我有一个数据表,例如:
CurrOdo Lat NextLat PrevODO NextOdo
2.62 30.01115868 30.01115868
5.19 30.01116407 30.01116407
7.61 30.01116919 30.01116919
18.82 30.01119282 7.61 19.06
19.06 30.01119282 30.01119282
19.35 30.01119339 30.01119339
20.54 30.01122998 19.35 81.5
20.81 30.01122998 20.54 81.5
37.38 30.01122998 20.81 81.5
81.5 30.01132238 30.01132238
atable<-data.table(odo = c(2.62,5.19,7.61,18.82,19.06,19.35,20.54,20.81, 37.38,81.5 ),
Lat = c(30.01115868,30.01116407,30.01116919,NA,30.01119282,30.01119339,NA,NA, NA, 30.01132238),
NextLat=c(30.01115868,30.01116407,30.01116919, 30.01119282, 30.01119282,30.01119339,
30.01122998,30.01122998,30.01122998,30.01122998 ),
PrevLat=c(NA,NA,NA, NA, NA,NA, NA,NA,NA,NA ),
PrevODO=c(NA,NA,NA, 7.61, NA,NA, 19.35,20.54,20.81,NA ),
NextOdo=c(NA,NA,NA, 19.06, NA,NA, 81.5,81.5,81.5,NA ))
纬度值是基于此公式的滚动计算:
Lat:(NextLat- PrevLat)*((CurrODO-PrevODO)/(NextODO-PrevODO))+ PrevLat
如何计算纬度的示例
Row CurrODO 18.82: (30.01119282- 30.01116919) * (( 18.82 - 7.61) / (19.06 - 7.61)) + 30.01116919
Row CurrODO 20.54: (30.01122998- 30.01119339) * (( 20.54 - 19.35) / (81.5 - 19.35)) + 30.01119339
Row CurrODO 20.81: (30.01122998- Lat calc result from 20.54 row) * ((20.81 - 20.54) / (81.5 - 20.54)) + Lat calc result from 20.54 row
Row CurrODO 37.38: (30.01122998- Lat calc result from 20.81 row) * (( 37.38 - 20.81) / (81.5 - 20.81)) + Lat calc result from 20.81 row
最终结果将是:
CurrOdo Lat NextLat PrevODO NextOdo
2.62 30.01115868 30.01115868
5.19 30.01116407 30.01116407
7.61 30.01116919 30.01116919
18.82 30.0111923247 30.01119282 7.61 19.06
19.06 30.01119282 30.01119282
19.35 30.01119339 30.01119339
20.54 30.0111940906 30.01122998 19.35 81.5
20.81 30.0111942496 30.01122998 20.54 81.5
37.38 30.0112040049 30.01122998 20.81 81.5
81.5 30.01132238 30.01132238
我目前正在SQL Server中以循环方式运行此程序,但是这需要很长时间。我也可以将其与R放置在循环中,但是对于大型数据集,它的效果将不佳。我已经坚持了好几天,所以对您的帮助表示感谢!

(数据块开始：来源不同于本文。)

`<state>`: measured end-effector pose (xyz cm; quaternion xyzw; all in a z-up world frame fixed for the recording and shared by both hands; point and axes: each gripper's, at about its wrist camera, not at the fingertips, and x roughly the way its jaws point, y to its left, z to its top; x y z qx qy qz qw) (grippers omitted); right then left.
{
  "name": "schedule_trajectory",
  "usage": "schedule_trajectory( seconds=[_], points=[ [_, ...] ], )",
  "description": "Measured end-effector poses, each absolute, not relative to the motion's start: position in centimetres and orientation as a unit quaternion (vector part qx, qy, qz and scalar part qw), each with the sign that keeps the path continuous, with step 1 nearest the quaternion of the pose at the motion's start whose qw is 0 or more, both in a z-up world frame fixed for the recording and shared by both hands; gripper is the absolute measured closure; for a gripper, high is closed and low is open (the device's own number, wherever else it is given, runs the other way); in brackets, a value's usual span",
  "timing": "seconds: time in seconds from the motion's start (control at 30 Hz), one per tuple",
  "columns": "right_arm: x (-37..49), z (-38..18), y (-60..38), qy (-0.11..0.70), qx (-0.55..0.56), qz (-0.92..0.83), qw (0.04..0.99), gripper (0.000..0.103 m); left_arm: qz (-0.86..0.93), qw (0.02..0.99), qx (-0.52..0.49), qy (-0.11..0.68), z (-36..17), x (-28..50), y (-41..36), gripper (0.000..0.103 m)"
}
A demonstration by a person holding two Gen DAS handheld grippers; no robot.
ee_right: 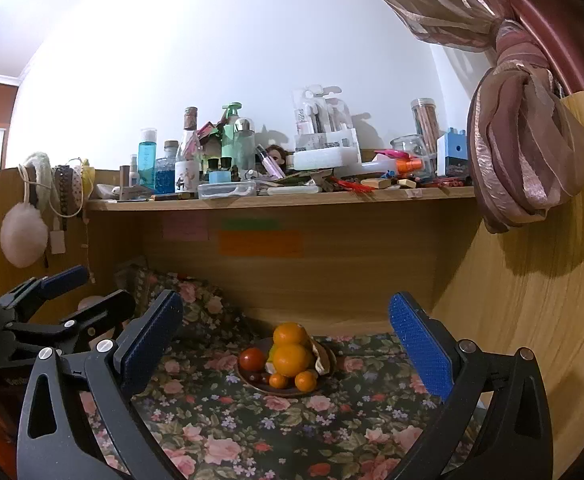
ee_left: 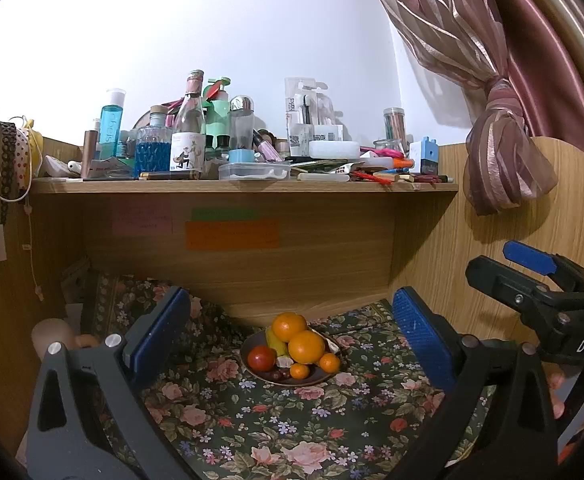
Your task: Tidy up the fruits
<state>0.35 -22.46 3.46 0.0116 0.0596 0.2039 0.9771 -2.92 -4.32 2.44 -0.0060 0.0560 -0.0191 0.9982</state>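
Note:
A dark plate (ee_left: pixel 315 378) sits on the flowered cloth at the back of the desk. It holds two big oranges (ee_left: pixel 305 347), two small oranges (ee_left: pixel 329 362), a red tomato (ee_left: pixel 261 358) and a yellow fruit (ee_left: pixel 274 342). The same plate (ee_right: pixel 323 360) shows in the right wrist view with the oranges (ee_right: pixel 290 359) and tomato (ee_right: pixel 252 359). My left gripper (ee_left: pixel 292 328) is open and empty, well short of the plate. My right gripper (ee_right: pixel 288 332) is open and empty too, and it also shows in the left wrist view (ee_left: pixel 539 276).
A wooden shelf (ee_left: pixel 244 187) above the desk is crowded with bottles, jars and boxes. Sticky notes (ee_left: pixel 232 234) are on the back panel. A tied pink curtain (ee_left: pixel 503 160) hangs at the right. Wooden side panels close in the desk. The left gripper shows at the left (ee_right: pixel 64 300).

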Motion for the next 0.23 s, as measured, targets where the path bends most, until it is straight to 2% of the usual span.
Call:
schedule_trajectory(
  seconds=[0.23],
  points=[
    [0.46, 3.44, -22.28, 0.062, 0.012, 0.205, 0.977, 0.0, -0.024, 0.998, 0.001, 0.057, 2.21, -2.8, -4.31, 0.0]
  ],
)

但是我想如果您安装Rcpp和任何相关的用具,您可以执行以下操作:
src <-
"NumericVector fill_lat_na(NumericMatrix v){
NumericVector ret(v.nrow());
for(int i=0; i < v.nrow(); ++i){
ret[i] = v(i, 1);
if(NumericVector::is_na(ret[i]))
{
ret[i] = (v(i, 2) - ret[i-1]) * ((v(i, 0) - v(i, 4)) / (v(i, 5) - v(i, 4))) + ret[i-1] ;
}
}
return(ret);
}
"
Rcpp::cppFunction(src)
这将为您提供一个函数fill_lat_na()
,您可以用R方式调用它:
lat <- fill_lat_na(as.matrix(dfmat))
请注意,此处没有下限检查,因此,例如,如果您的第一行的纬度中有NA,则此操作将失败。也许还可以改进该功能以引用命名的列。